What the task requires: All of the data below should be output exactly as given.

Raw data:
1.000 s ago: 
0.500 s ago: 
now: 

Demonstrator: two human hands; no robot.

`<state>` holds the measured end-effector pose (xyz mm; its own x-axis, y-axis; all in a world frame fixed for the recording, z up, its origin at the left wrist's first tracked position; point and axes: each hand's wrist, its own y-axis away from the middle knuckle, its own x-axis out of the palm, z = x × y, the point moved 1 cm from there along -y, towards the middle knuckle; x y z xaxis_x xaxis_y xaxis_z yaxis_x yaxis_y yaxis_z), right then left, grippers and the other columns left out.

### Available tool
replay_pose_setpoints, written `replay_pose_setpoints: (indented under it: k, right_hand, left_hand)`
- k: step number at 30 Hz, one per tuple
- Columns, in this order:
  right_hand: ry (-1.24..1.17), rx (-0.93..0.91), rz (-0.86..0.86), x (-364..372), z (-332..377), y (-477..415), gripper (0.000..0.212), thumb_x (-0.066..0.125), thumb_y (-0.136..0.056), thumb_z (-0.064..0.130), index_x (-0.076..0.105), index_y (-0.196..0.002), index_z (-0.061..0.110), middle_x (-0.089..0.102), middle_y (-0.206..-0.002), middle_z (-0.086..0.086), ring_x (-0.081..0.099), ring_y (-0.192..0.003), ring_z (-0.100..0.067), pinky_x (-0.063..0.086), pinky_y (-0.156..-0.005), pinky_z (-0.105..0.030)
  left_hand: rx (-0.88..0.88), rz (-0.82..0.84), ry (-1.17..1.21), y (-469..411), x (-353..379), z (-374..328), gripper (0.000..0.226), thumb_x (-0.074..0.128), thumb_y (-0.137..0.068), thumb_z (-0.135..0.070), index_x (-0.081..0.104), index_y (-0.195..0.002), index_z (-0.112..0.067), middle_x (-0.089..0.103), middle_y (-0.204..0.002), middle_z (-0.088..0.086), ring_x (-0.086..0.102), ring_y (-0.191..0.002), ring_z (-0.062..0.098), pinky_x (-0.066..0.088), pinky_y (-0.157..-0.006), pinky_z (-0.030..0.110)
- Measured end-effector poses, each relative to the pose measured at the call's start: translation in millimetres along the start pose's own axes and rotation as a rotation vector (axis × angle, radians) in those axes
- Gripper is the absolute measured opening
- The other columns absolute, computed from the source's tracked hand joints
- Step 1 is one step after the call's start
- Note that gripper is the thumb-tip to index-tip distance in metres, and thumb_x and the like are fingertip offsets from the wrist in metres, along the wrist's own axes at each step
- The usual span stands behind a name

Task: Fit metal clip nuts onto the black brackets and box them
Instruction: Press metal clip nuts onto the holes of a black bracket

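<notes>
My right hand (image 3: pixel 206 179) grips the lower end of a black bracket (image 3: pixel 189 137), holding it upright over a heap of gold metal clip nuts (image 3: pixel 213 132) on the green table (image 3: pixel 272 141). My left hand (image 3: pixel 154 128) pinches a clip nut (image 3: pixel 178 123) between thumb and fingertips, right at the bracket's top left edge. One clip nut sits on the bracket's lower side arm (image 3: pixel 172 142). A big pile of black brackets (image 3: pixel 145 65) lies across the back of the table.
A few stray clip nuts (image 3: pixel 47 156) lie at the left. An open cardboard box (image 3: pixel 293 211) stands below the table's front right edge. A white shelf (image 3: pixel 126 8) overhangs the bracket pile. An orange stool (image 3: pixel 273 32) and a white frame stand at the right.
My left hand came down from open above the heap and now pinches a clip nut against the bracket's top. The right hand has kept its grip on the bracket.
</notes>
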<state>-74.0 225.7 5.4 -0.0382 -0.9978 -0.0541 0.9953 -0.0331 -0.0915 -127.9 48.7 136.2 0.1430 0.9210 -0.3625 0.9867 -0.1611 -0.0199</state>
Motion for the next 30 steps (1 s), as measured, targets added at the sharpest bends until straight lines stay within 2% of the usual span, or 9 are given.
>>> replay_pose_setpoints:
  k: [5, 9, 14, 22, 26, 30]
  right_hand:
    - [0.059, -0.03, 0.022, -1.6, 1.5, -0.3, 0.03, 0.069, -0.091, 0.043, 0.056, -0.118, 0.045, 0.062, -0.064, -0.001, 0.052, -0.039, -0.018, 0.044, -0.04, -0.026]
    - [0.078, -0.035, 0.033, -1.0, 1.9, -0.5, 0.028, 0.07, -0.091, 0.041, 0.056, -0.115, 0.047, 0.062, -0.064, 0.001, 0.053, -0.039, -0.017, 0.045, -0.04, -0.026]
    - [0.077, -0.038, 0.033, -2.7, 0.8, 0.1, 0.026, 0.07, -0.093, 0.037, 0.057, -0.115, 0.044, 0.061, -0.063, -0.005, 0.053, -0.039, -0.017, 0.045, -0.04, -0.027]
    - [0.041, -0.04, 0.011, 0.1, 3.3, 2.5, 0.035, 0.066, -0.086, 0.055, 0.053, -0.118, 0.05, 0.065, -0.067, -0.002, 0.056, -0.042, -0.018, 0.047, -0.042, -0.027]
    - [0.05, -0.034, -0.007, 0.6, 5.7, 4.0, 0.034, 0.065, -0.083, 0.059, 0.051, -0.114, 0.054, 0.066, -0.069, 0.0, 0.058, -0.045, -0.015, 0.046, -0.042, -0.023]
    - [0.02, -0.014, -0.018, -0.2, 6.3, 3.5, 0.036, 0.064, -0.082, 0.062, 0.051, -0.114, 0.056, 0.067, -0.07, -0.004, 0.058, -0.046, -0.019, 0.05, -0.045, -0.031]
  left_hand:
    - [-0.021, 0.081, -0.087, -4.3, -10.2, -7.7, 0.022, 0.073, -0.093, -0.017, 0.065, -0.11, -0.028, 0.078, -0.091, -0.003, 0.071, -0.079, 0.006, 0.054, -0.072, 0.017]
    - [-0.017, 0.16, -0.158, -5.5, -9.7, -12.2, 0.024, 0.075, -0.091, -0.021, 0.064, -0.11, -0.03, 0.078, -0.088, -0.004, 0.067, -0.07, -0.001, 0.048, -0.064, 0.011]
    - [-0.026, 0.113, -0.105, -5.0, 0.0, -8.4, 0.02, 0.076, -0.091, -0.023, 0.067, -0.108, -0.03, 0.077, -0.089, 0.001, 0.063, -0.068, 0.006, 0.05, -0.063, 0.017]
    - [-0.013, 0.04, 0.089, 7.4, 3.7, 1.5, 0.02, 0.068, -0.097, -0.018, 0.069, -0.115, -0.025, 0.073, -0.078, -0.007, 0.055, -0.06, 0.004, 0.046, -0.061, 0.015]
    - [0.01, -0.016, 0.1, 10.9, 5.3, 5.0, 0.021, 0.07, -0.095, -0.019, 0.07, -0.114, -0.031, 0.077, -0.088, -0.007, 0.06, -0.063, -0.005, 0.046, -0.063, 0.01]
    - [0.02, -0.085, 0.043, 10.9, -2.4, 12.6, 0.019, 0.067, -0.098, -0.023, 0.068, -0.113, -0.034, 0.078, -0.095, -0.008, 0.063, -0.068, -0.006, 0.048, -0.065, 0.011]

Task result:
1.000 s ago: 
0.500 s ago: 
now: 

Demonstrator: two human hands; no robot.

`<state>` holds the measured end-effector pose (xyz mm; its own x-axis, y-axis; all in a world frame fixed for the recording, z up, its origin at the left wrist's first tracked position; point and axes: each hand's wrist, its own y-axis away from the middle knuckle, its own x-axis out of the palm, z = x × y, the point moved 1 cm from there along -y, towards the middle knuckle; x y z xaxis_x xaxis_y xaxis_z yaxis_x yaxis_y yaxis_z), right then left, grippers and the other columns left out.

### Available tool
replay_pose_setpoints, written `replay_pose_setpoints: (indented under it: k, right_hand, left_hand)`
- k: step number at 30 Hz, one per tuple
- Columns, in this order:
  right_hand: ry (-1.24..1.17), rx (-0.93..0.91), rz (-0.86..0.86), x (-364..372), z (-332..377), y (-477..415), gripper (0.000..0.212), thumb_x (-0.066..0.125), thumb_y (-0.136..0.056), thumb_z (-0.064..0.130), index_x (-0.076..0.105), index_y (-0.196..0.002), index_z (-0.061..0.110), middle_x (-0.089..0.102), middle_y (-0.206..-0.002), middle_z (-0.086..0.086), ring_x (-0.081..0.099), ring_y (-0.192..0.003), ring_z (-0.100..0.067), pinky_x (-0.063..0.086), pinky_y (-0.156..-0.005), pinky_z (-0.105..0.030)
  left_hand: rx (-0.88..0.88), rz (-0.82..0.84), ry (-1.17..1.21), y (-469..411), x (-353..379), z (-374..328), gripper (0.000..0.226), thumb_x (-0.074..0.128), thumb_y (-0.137..0.068), thumb_z (-0.135..0.070), index_x (-0.081..0.104), index_y (-0.195..0.002), index_z (-0.112..0.067), middle_x (-0.089..0.103), middle_y (-0.204..0.002), middle_z (-0.088..0.086), ring_x (-0.086..0.102), ring_y (-0.191..0.002), ring_z (-0.062..0.098), pinky_x (-0.066..0.088), pinky_y (-0.157..-0.006), pinky_z (-0.030..0.110)
- Measured end-effector poses, each relative to the pose measured at the call's start: translation in millimetres along the start pose's own axes and rotation as a rotation vector (axis × angle, radians) in those axes
- Gripper is the absolute measured opening
- The other columns absolute, computed from the source's tracked hand joints
- Step 1 is one step after the call's start
- Note that gripper is the thumb-tip to index-tip distance in metres, and thumb_x and the like are fingertip offsets from the wrist in metres, along the wrist's own axes at each step
- The usual span stands behind a name

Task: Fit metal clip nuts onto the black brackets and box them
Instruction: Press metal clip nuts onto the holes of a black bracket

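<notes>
My right hand (image 3: pixel 206 179) grips the lower end of a black bracket (image 3: pixel 189 137), holding it upright over a heap of gold metal clip nuts (image 3: pixel 213 132) on the green table (image 3: pixel 272 141). My left hand (image 3: pixel 154 128) pinches a clip nut (image 3: pixel 178 123) between thumb and fingertips, right at the bracket's top left edge. One clip nut sits on the bracket's lower side arm (image 3: pixel 172 142). A big pile of black brackets (image 3: pixel 145 65) lies across the back of the table.
A few stray clip nuts (image 3: pixel 47 156) lie at the left. An open cardboard box (image 3: pixel 293 211) stands below the table's front right edge. A white shelf (image 3: pixel 126 8) overhangs the bracket pile. An orange stool (image 3: pixel 273 32) and a white frame stand at the right.
My left hand came down from open above the heap and now pinches a clip nut against the bracket's top. The right hand has kept its grip on the bracket.
</notes>
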<state>-74.0 225.7 5.4 -0.0382 -0.9978 -0.0541 0.9953 -0.0331 -0.0915 -127.9 48.7 136.2 0.1430 0.9210 -0.3625 0.9867 -0.1611 -0.0199</state>
Motion for the next 30 steps (1 s), as measured, targets added at the sharpest bends until straight lines stay within 2% of the usual span, or 9 are given.
>>> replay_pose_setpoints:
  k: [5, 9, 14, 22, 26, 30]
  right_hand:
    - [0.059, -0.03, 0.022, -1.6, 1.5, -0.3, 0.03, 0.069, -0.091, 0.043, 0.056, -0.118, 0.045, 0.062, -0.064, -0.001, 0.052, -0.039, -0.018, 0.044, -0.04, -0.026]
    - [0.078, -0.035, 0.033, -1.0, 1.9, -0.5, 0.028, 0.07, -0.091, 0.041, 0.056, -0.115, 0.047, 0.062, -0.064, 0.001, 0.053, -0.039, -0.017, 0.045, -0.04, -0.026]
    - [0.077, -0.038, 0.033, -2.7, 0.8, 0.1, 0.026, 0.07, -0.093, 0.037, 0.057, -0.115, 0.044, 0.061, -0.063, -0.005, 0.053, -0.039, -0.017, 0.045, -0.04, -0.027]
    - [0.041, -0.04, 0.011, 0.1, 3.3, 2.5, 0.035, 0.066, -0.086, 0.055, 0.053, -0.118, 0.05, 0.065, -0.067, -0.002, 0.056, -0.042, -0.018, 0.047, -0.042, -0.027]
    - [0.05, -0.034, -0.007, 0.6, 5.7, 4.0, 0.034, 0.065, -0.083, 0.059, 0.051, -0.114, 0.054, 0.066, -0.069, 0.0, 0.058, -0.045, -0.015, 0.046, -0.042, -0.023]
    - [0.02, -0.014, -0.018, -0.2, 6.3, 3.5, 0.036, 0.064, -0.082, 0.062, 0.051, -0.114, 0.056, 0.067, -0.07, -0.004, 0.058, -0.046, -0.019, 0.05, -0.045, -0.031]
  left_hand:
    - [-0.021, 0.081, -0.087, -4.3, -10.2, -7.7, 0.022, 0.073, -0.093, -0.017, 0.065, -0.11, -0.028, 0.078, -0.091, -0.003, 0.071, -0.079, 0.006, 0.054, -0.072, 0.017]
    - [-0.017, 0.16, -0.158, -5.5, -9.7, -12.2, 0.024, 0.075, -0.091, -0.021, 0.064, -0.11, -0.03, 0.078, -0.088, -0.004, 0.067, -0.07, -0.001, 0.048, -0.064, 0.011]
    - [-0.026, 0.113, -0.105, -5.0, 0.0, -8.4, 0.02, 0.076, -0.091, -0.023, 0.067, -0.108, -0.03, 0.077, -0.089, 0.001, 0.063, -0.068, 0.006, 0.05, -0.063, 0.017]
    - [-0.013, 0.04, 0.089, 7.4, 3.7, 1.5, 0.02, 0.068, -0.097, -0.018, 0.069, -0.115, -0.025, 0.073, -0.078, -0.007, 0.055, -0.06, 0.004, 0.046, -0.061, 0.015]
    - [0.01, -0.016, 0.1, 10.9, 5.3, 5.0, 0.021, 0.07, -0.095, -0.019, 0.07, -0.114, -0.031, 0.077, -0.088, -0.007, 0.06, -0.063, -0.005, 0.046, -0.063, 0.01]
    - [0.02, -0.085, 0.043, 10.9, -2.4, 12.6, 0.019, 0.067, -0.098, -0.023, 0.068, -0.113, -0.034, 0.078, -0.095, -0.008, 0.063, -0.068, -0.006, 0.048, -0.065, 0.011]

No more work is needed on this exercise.